A faithful transcription of all the data, images excluded, is the required answer.

>>>

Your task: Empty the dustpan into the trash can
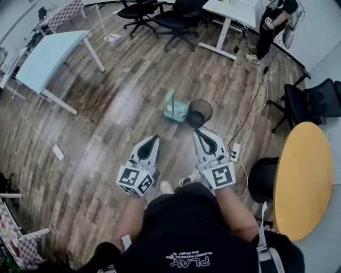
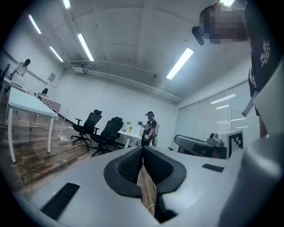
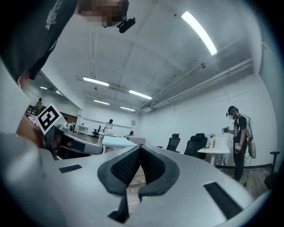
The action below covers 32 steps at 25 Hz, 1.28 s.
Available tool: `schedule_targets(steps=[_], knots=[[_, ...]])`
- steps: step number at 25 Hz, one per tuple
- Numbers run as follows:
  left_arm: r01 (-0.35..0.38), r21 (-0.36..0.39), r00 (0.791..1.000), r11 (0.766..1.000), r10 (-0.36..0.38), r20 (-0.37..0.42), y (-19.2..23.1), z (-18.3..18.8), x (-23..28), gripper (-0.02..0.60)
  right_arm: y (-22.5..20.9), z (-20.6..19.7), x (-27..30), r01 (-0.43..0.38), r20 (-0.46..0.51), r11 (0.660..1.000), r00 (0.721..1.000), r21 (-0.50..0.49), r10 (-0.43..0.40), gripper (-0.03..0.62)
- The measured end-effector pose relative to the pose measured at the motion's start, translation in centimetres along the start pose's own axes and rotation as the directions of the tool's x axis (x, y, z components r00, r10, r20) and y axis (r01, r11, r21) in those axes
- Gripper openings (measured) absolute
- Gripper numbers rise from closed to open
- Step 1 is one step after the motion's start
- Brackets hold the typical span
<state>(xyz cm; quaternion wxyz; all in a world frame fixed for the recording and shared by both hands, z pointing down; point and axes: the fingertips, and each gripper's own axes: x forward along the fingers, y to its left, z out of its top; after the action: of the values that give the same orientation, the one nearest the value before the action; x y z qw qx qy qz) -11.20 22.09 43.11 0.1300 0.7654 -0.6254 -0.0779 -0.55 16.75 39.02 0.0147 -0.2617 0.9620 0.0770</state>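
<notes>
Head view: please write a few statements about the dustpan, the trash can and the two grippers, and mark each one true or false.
1. The dustpan stands on the floor beside the trash can. True.
2. The left gripper holds the dustpan. False: its jaws are shut on nothing.
3. The right gripper is shut and empty. True.
4. The trash can is white. False: it is black.

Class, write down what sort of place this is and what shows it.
Most likely an open office or lab: black swivel chairs, a white desk on a wood-look floor, and strip lights on the ceiling.
</notes>
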Motion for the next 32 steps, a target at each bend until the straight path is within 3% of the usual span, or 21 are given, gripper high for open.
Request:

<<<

-- Exercise response --
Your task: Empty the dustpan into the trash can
The action below covers 32 steps at 25 Hz, 1.28 s.
Available tool: `schedule_targets(steps=[_], knots=[[_, ...]])`
- steps: step number at 25 Hz, one per tuple
- Numbers run as follows:
  left_arm: r01 (-0.35..0.38), r21 (-0.36..0.39), r00 (0.791..1.000), r11 (0.766..1.000), r10 (-0.36..0.38), r20 (-0.37..0.42), y (-19.2..23.1), z (-18.3..18.8), x (-23..28), gripper (-0.02..0.60)
  right_arm: y (-22.5..20.9), z (-20.6..19.7), x (-27..30), r01 (-0.43..0.38), r20 (-0.46..0.51), r11 (0.660..1.000), r00 (0.721..1.000), r21 (-0.50..0.49), r10 (-0.43..0.40), gripper (-0.03..0.62)
- The measured end-effector pose relative to the pose measured at the motion's start, translation in centimetres along the start pose's own axes and rotation as the directions of the tool's x axis (x, y, z components r00, r10, r20) and y axis (r01, r11, r21) in those axes
- Gripper openings (measured) absolute
- Gripper numbers rise from closed to open
- Step 1 is one step after the motion's start
- Brackets hold the typical span
<state>(xyz cm; quaternion wxyz; all in a world frame fixed for the recording and shared by both hands, z pointing down; point and axes: the fingertips, and each gripper's own axes: x forward along the fingers, y to its left, z out of its top; after the action: of the values that give the same orientation, the one nearest the value before the action; x y z qw qx qy qz) -11.20 22.09 43.11 0.1300 0.7654 -0.6254 -0.0779 -0.55 16.75 39.02 0.0147 -0.2617 0.9620 0.0770</state>
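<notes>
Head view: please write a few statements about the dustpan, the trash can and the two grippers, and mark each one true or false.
1. The dustpan stands on the floor beside the trash can. True.
2. The left gripper holds the dustpan. False: its jaws are shut on nothing.
3. The right gripper is shut and empty. True.
4. The trash can is white. False: it is black.

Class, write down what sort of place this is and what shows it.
Most likely an open office or lab: black swivel chairs, a white desk on a wood-look floor, and strip lights on the ceiling.
</notes>
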Motion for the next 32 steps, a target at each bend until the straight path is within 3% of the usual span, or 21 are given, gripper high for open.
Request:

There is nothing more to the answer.